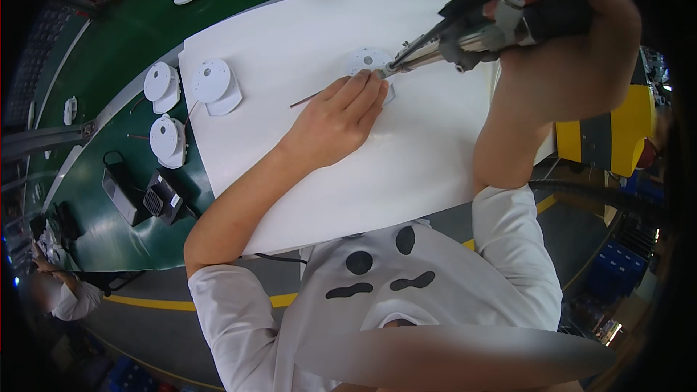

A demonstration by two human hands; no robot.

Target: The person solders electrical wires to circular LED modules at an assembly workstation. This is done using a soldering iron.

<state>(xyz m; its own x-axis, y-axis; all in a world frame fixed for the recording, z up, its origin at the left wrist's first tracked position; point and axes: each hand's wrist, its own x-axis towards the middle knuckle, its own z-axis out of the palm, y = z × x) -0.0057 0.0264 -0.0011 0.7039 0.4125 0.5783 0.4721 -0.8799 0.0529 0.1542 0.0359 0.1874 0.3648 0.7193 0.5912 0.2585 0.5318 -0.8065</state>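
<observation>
On the white work surface, a white disc-shaped unit lies partly hidden beneath my left hand. The left fingers are bent and pressed together, holding this unit at its near side. A thin reddish lead sticks out to the left from under them. My right hand is wrapped round a black and silver power screwdriver, held slanting down to the left. Its metal tip meets the unit right by my left fingertips. Whether a screw sits there is too small to tell.
Several similar white units with leads, one of them here, stand at the left. A black boxy device is on the green bench. A yellow and black machine stands at the right. Another person is at far left.
</observation>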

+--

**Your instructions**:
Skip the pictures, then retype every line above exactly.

**Solution to the exercise**:
A demonstration by two human hands; no robot.

Target: The person solders electrical wires to circular LED modules at an assembly workstation. This is done using a soldering iron.

<state>(xyz m; its own x-axis, y-axis; all in a world frame fixed for the recording, z up, its origin at the left wrist's first tracked position; point and axes: each hand's wrist, its own x-axis towards the middle knuckle, its own z-axis out of the palm, y = z × x) -0.0057 0.0264 -0.0011 0.7039 0.4125 0.5783 0.4721 -0.8799 0.0529 0.1542 0.0359 0.1874 0.3648 0.7193 0.5912 0.2585 0.5318 -0.8065</state>
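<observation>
On the white work surface, a white disc-shaped unit lies partly hidden beneath my left hand. The left fingers are bent and pressed together, holding this unit at its near side. A thin reddish lead sticks out to the left from under them. My right hand is wrapped round a black and silver power screwdriver, held slanting down to the left. Its metal tip meets the unit right by my left fingertips. Whether a screw sits there is too small to tell.
Several similar white units with leads, one of them here, stand at the left. A black boxy device is on the green bench. A yellow and black machine stands at the right. Another person is at far left.
</observation>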

This exercise has no more to it.